Make me a match!

Make me a match!

TV shadchan Aleeza Ben Shalom is in Ridgewood to help support BCHSJS

Aleeza Ben Shalom is reality TV’s “Jewish Matchmaker.” (Aleeza Ben Shalom)
Aleeza Ben Shalom is reality TV’s “Jewish Matchmaker.” (Aleeza Ben Shalom)

It’s true that matchmaking goes way back in Jewish life. The shadchan was a well-established figure, way before Tevye’s daughters sang about it in “Fiddler on the Roof.” And of course the daughters’ ideas of the shadchan went from dreams about glamorous romances to dark images of elderly, abusive husbands.

In real life, shadchanim have made matches for centuries and continue to flourish in some parts of the Jewish world.

But having a shadchan become a reality TV star is something new.

That reality TV star, Aleeza Ben Shalom, will be at an evening supporting the Bergen County High School of Jewish Studies on Monday, May 20, as the school celebrates its 50th anniversary. (See box.)

Ms. Ben Shalom, who headed the one-season Netflix show called, logically enough, “Jewish Matchmaking,” doesn’t fit any stereotype of the shadchan. She calls herself a dating coach as well as a matchmaker, and her superpower is her ability to listen to people, and to help them listen to themselves.

Much of her work now is with singles individually, but she also takes her show on the road; she’s a native Philadelphian who made aliyah a few years ago, so that road frequently takes her back to the United States.

Her live show, she said, “is a three-part program that involves inspiration, humor, and live matchmaking.” The goal is not to find one of the singles who have volunteered to come up on stage for public matchmaking a partner then and there — although of course such a miracle would be welcomed — but to empower that single to know what he or she really wants, and also to empower the audience to look out for possible matches.
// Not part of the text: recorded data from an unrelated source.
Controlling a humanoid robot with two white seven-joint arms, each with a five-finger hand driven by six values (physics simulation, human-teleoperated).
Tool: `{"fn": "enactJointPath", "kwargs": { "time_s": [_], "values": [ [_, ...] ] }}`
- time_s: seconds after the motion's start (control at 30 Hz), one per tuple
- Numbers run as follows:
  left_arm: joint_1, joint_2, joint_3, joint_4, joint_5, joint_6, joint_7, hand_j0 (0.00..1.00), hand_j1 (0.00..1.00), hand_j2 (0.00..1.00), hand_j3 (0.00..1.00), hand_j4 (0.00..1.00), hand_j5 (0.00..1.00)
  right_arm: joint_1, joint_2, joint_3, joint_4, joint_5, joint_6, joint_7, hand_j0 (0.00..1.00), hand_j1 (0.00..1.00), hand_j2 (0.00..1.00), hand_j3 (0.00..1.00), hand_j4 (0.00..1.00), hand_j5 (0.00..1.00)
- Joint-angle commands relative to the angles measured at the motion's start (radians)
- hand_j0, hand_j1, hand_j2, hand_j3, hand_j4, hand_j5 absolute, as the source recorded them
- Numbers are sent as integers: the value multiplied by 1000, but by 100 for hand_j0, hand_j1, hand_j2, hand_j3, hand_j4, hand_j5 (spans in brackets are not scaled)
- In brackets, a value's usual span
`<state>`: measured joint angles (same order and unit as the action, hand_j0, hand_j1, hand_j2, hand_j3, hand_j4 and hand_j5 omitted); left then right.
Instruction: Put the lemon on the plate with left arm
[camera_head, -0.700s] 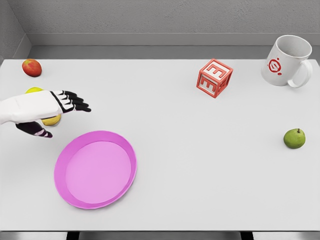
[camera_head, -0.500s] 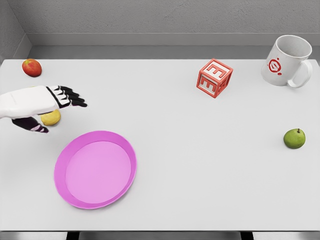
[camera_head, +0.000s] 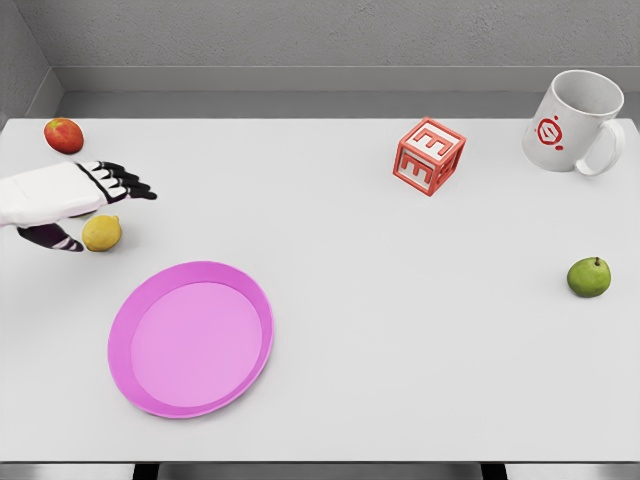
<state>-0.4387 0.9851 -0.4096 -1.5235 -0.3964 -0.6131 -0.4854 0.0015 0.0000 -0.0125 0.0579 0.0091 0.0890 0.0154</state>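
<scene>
The yellow lemon (camera_head: 101, 233) lies on the white table, a little above and left of the pink plate (camera_head: 190, 339). My left hand (camera_head: 92, 208) comes in from the left edge and hovers just above and left of the lemon. Its black fingers (camera_head: 125, 184) stretch out to the right and its thumb (camera_head: 60, 240) hangs low beside the fruit. The hand is open and holds nothing. The right arm is out of view.
A red apple (camera_head: 63, 134) sits at the far left corner. A red letter block (camera_head: 429, 156) stands at the back middle, a white mug (camera_head: 572, 122) at the back right, and a green apple (camera_head: 588, 277) near the right edge.
My left hand has drawn back to the left and slightly up, uncovering the lemon, which now lies in plain sight. Nothing else moved.
</scene>
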Motion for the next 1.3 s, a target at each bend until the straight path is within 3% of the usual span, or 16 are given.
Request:
{"fn": "enactJointPath", "kwargs": {
  "time_s": [0.0,0.2,0.27,0.3,0.4,0.67,0.8,0.9,1.0,1.07,1.27],
  "values": [
    [0,-6,-2,3,-5,2,1,100,100,100,100,100,100,0,0,0,0,0,0,0,100,100,100,100,100,100],
    [26,-10,0,-4,2,2,24,100,100,100,100,100,100,0,0,0,0,0,0,0,100,100,100,100,100,100],
    [34,-6,-8,0,-2,2,220,100,100,100,100,100,100,0,0,0,0,0,0,0,100,100,100,100,100,100],
    [37,-6,-17,9,-7,2,278,100,100,100,100,100,100,0,0,0,0,0,0,0,100,100,100,100,100,100],
    [37,-10,-23,68,-88,2,283,100,100,100,100,100,100,0,0,0,0,0,0,0,100,100,100,100,100,100],
    [38,-10,-58,131,-131,2,284,100,100,100,100,100,100,0,0,0,0,0,0,0,100,100,100,100,100,100],
    [38,-29,-78,125,-114,2,289,100,100,100,100,100,100,0,0,0,0,0,0,0,100,100,100,100,100,100],
    [40,-26,-81,138,-22,2,286,100,100,100,100,100,100,0,0,0,0,0,0,0,100,100,100,100,100,100],
    [38,-29,-83,174,-41,2,284,100,100,100,100,100,100,0,0,0,0,0,0,0,100,100,100,100,100,100],
    [37,-54,-83,192,-101,2,286,100,100,100,100,100,100,0,0,0,0,0,0,0,100,100,100,100,100,100],
    [29,-86,-83,247,-133,2,286,100,100,100,100,100,100,0,0,0,0,0,0,0,100,100,100,100,100,100]
  ]
}}
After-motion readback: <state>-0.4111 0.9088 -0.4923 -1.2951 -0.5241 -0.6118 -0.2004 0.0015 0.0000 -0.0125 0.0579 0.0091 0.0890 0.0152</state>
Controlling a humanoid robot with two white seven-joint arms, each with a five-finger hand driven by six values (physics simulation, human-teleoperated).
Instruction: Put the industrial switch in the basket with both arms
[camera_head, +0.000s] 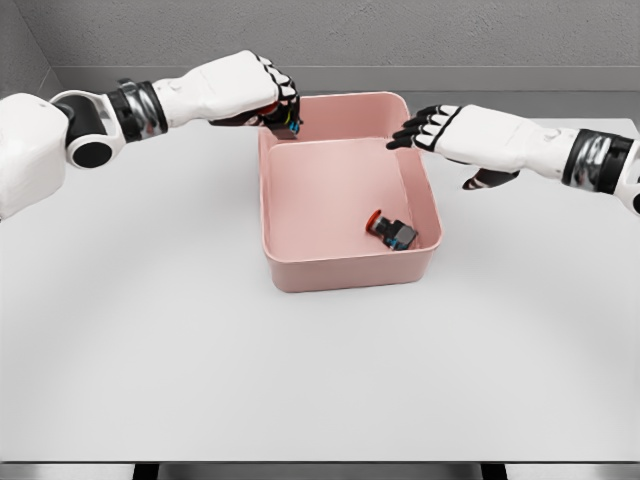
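Basket (300, 272) open from above — only the switch (393, 230) (near right corner) occupies its floor — table (150, 350) around bare.

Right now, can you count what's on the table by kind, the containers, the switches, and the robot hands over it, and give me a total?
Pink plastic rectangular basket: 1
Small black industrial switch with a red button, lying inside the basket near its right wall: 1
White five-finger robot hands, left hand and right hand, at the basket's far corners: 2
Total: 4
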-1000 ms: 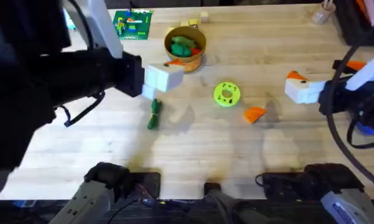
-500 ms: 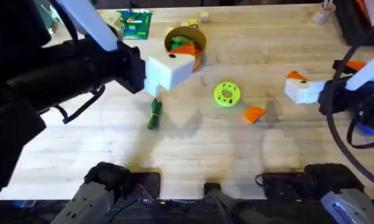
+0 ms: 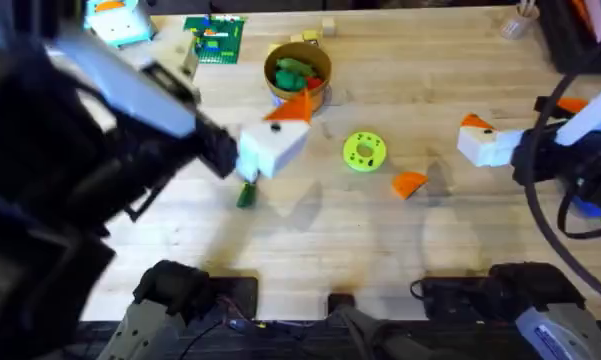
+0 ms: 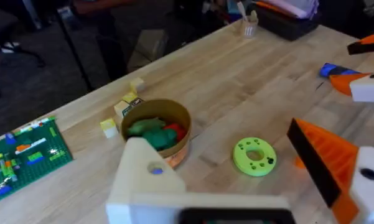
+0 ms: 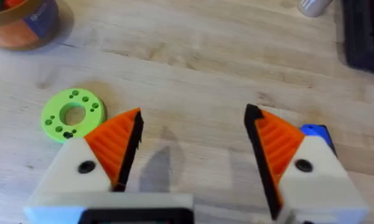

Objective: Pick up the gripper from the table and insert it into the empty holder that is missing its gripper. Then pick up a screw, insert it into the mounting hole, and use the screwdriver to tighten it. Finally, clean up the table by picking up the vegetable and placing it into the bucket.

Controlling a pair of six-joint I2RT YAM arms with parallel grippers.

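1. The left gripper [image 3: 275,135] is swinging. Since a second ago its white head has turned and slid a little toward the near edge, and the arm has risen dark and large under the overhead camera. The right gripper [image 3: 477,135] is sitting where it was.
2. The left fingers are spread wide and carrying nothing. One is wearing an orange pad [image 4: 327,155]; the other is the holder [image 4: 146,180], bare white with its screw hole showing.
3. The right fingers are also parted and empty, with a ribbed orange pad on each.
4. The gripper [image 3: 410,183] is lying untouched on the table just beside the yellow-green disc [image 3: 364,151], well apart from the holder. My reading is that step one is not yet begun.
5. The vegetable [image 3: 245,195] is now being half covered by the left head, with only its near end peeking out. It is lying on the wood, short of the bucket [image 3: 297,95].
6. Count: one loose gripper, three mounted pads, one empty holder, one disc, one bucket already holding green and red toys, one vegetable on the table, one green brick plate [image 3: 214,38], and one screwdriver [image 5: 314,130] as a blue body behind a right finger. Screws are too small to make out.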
Ms. Ben Shalom’s upcoming appearance will be in Ridgewood. In the suburbs. Isn’t everyone in the suburbs married already? Absolutely not, she said, and it’s a big mistake to assume otherwise.

The first part of her show is a monologue. “I tell a little bit about my own story, about Jewish wisdom, and about Jewish matchmaking. I try to infuse humor and wisdom about Judaism, and about the process of matchmaking.”

The middle part of the program is questions and answers — audience members write out their questions before the show starts — and Ms. Ben Shalom is interviewed. In Ridgewood, the interviewer will be the show’s MC, BCHSJS’s interim principal, Barnet Goldman.

The third part is the matchmaking.

When people register for the show, they are asked if they would like to be matched; people who say yes are prescreened, and three or four will be chosen. “We look for outgoing, social individuals who are comfortable with being put on the spot,” Ms. Ben Shalom said. Then audience members ask them questions. “I train the audience on what to ask, and I get them to be involved,” she said. “It is a very interactive program.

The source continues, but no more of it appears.